Women in Computing
Pale and Male: 19th Century Design
in a 21st Century World
According to the author there are many reasons for pushing to increase the representation of women in the field of engineering; however the selfish reason is the most compelling one. As he writes this article he quickly discovers that his colleague had already made this point far better than he could ever have. In the issue of The Bridge Journal, Bill Wolf expressed his feeling. He stated that engineering is a very creative profession, and as in any creative profession, what comes out is a function of the life experiences of the people who do it. He also thinks that we limit the set of life experiences that are applied, and as a result, we pay an opportunity cost. He also goes to say that every time people try to approach an engineering problem with a pale, male design team you are not likely to find the best solution. In my opinion he has explained it very well. You need a variety of minds, and different views to solve a problem and solve it right. Engineering solutions are enriched and enhanced by the diversity of the engineering teams that create the solutions. When you have a non-diverse engineering workforce that leads to diminished, impoverished engineering solutions.

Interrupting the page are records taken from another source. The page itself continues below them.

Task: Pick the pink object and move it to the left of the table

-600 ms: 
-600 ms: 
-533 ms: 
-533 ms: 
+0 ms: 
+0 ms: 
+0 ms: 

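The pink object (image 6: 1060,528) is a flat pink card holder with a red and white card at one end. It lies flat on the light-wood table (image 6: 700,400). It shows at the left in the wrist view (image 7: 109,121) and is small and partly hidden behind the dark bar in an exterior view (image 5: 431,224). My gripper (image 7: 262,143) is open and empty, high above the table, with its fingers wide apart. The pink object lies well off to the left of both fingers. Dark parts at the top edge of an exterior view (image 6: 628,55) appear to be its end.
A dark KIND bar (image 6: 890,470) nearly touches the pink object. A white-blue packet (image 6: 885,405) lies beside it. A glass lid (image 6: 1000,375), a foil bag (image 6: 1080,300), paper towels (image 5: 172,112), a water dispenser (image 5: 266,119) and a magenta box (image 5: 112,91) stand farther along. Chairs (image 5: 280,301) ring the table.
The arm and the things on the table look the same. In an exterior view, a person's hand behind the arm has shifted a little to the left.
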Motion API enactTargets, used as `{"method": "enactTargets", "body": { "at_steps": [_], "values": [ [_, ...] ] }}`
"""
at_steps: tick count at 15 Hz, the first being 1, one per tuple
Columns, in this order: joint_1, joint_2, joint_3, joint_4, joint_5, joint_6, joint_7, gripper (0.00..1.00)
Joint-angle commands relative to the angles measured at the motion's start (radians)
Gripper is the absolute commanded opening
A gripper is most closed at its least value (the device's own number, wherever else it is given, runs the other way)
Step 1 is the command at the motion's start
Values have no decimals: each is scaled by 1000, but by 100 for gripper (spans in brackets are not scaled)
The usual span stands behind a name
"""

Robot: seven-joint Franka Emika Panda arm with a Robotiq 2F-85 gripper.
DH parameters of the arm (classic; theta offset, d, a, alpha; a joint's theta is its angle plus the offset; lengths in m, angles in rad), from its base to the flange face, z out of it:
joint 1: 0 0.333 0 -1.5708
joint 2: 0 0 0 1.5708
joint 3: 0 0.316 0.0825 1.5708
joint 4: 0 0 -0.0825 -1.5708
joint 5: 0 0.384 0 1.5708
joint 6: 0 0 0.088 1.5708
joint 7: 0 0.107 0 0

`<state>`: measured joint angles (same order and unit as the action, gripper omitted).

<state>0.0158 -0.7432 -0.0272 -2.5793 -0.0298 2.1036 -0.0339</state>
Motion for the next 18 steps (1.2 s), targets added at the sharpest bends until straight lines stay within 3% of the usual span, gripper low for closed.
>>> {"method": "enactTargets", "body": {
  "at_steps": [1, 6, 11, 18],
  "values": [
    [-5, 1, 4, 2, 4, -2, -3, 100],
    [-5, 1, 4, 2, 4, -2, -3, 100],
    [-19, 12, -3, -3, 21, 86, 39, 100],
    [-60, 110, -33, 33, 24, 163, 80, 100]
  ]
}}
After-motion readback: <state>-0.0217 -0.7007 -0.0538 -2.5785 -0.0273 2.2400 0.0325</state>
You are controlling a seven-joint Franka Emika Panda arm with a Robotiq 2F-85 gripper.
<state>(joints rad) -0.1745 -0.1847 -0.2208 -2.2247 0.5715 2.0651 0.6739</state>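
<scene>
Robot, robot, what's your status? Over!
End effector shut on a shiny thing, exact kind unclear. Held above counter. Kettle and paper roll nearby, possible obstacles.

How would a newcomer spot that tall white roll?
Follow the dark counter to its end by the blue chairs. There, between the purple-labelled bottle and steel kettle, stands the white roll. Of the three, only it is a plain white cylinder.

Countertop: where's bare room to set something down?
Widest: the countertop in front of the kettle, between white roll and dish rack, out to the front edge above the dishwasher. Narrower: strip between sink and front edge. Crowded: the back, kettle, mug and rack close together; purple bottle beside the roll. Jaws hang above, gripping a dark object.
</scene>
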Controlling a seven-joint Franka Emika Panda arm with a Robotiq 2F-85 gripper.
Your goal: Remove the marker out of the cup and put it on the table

Professor Leah Jamieson published the UC Davis Study in her article which included the five principal factors that cause women to leave, or become discouraged with engineering. They are: isolation, inability to see the relevance of highly theoretical basic courses, negative experiences in laboratory courses, classroom climate, and lack of role models. All of these things are very true and since we know what is stopping women from entering this field we should do something about it. If you know the cause of the problem then finding a solution should not be difficult. The future of this field and the quality of the solutions depends on it.